THE VARIOUS VISUAL CORTEXES
The image captured by
each eye is transmitted to the brain by
the optic nerve. This nerve terminates on
the cells of the lateral
geniculate nucleus, the first relay in the brain's visual pathways. The cells
of the lateral geniculate nucleus then project to their main target, the primary
visual cortex. It is in the primary visual cortex that the brain begins
to reconstitute the image from the receptive
fields of the cells of the retina.
Also
known as the striate cortex, or simply V1,
the primary visual cortex is located in the most posterior portion of the brain's
occipital
lobe . In fact, a large part of the primary visual cortex cannot be seen from
the outside of the brain, because this cortex lies on either side of the calcarine
fissure. This fissure, however, is clearly visible in a sagittal section
made between the two cerebral hemispheres.
The
primary visual cortex, with
its distinctive cell architecture, also corresponds to Area 17
described by the anatomist Brodmann in the early 20th century (link to Tool module
from the sidebar to the left).
The primary visual cortex
sends a large proportion of its connections to the secondary visual cortex
(V2), which consists of Brodmann's areas 18 and 19.
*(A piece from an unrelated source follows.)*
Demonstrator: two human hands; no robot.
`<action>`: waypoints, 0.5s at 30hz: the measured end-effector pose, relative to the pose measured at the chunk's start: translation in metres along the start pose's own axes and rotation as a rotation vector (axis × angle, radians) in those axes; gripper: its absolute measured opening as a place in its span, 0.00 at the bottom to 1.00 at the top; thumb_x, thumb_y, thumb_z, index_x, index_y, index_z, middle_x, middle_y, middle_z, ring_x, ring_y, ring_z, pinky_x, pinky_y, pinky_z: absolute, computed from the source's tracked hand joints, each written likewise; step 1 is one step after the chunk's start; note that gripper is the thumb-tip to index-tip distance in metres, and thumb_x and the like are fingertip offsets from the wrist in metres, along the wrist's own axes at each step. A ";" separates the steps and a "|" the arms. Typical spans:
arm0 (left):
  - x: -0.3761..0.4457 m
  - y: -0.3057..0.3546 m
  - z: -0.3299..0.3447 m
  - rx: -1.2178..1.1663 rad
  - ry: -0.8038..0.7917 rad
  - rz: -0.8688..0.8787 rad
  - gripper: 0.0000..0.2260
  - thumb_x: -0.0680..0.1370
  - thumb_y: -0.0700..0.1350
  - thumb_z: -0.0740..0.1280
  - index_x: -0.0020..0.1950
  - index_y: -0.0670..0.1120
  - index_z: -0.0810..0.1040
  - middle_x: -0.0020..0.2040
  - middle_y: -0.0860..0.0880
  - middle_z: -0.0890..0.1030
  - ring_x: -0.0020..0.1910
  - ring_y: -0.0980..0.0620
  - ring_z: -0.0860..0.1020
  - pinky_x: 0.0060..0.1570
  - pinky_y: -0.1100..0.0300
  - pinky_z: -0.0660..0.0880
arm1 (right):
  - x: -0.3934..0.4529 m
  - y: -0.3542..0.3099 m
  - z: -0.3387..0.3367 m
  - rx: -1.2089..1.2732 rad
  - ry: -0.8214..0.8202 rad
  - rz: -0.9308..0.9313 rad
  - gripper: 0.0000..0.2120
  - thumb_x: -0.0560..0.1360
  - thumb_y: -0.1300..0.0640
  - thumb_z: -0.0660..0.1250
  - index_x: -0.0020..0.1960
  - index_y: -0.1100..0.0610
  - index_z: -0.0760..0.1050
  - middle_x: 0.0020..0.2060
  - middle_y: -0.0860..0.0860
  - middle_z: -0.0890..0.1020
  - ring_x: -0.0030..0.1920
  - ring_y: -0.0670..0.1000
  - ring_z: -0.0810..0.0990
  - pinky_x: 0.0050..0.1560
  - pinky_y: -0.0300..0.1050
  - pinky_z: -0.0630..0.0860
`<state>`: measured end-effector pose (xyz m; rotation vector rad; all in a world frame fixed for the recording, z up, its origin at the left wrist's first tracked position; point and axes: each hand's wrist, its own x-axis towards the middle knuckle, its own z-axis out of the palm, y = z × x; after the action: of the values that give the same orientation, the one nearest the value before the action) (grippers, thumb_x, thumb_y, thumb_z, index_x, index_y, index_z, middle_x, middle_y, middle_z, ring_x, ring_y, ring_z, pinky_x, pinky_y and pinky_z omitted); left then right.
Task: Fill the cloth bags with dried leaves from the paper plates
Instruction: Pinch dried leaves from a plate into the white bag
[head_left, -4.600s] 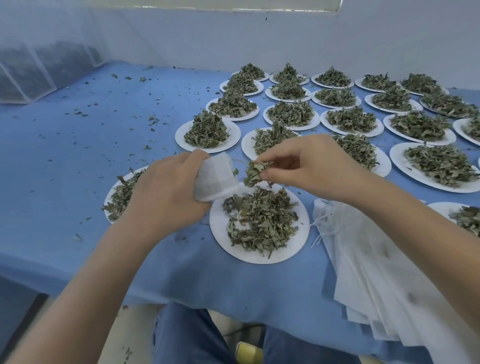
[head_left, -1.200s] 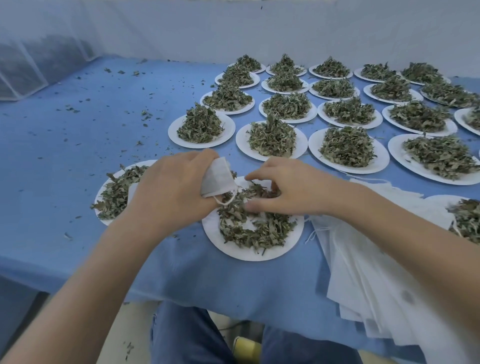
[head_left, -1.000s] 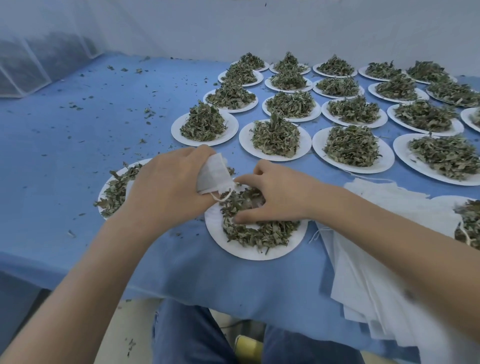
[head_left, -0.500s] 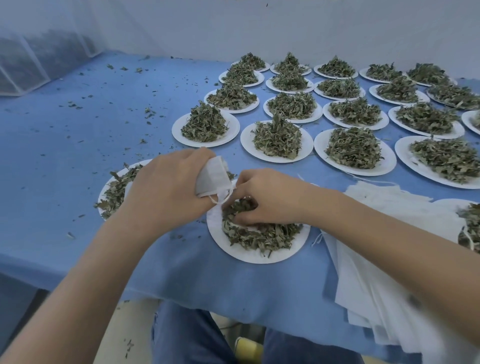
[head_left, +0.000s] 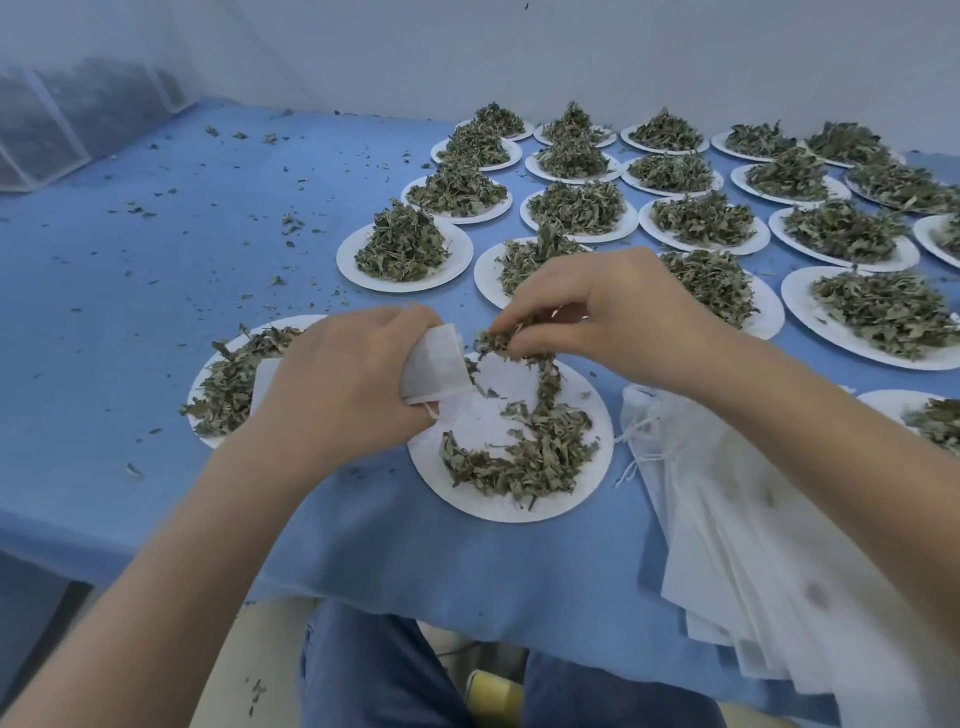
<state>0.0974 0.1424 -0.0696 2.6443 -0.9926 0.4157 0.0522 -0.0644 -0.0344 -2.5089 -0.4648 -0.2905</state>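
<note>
Small white cloth bag (head_left: 435, 368) above half-emptied paper plate (head_left: 582, 499), crumbly green-grey dried leaves (head_left: 524, 457) ringing it

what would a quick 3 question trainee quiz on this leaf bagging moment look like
1. True or false: the left hand grips a white cloth bag.
2. What does the right hand pinch in its fingers? A) a drawstring B) a clump of dried leaves C) an empty plate
3. Fill in: the stack of empty bags lies to the ___ of the near plate.

Key:
1. True.
2. B; the dried leaves hang over the near plate, close to the bag.
3. Right, draped over the edge of the blue table.
</note>
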 end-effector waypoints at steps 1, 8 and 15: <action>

Though most of the neurons in the secondary visual cortex have properties similar
to those of the neurons in the primary visual cortex, many others have the distinctive
trait of responding
to far more complex shapes.
The analysis of visual stimuli that
begins in V1 and V2 continues through two major cortical systems for processing
visual information. The first is the ventral
pathway, which extends to the temporal lobe and is thought to be
involved in recognizing objects. The second is the dorsal
pathway, which projects to the parietal lobe and appears to be essential
for locating objects.
Similarly to the other sensory systems
and the motor system, there is a correspondence or "mapping" between
the arrangement of the elements of the visual field as they strike the retina
and their arrangement on the surface of the visual cortex. This mapping onto the
visual cortex is called retinotopy, because it is the retina
that serves as the reference for the cortical maps of the various visual areas.
In retinotopic
maps, the zone of greatest discrimination in the retinathe fovea, a small
area at its centreis represented by a disproportionately large area on the
cortex. The centre of the visual field, covered by the fovea, occupies the entire
posterior portion of the primary visual cortex, while the entire peripheral zone
of the visual field is analyzed in the remaining anterior portion.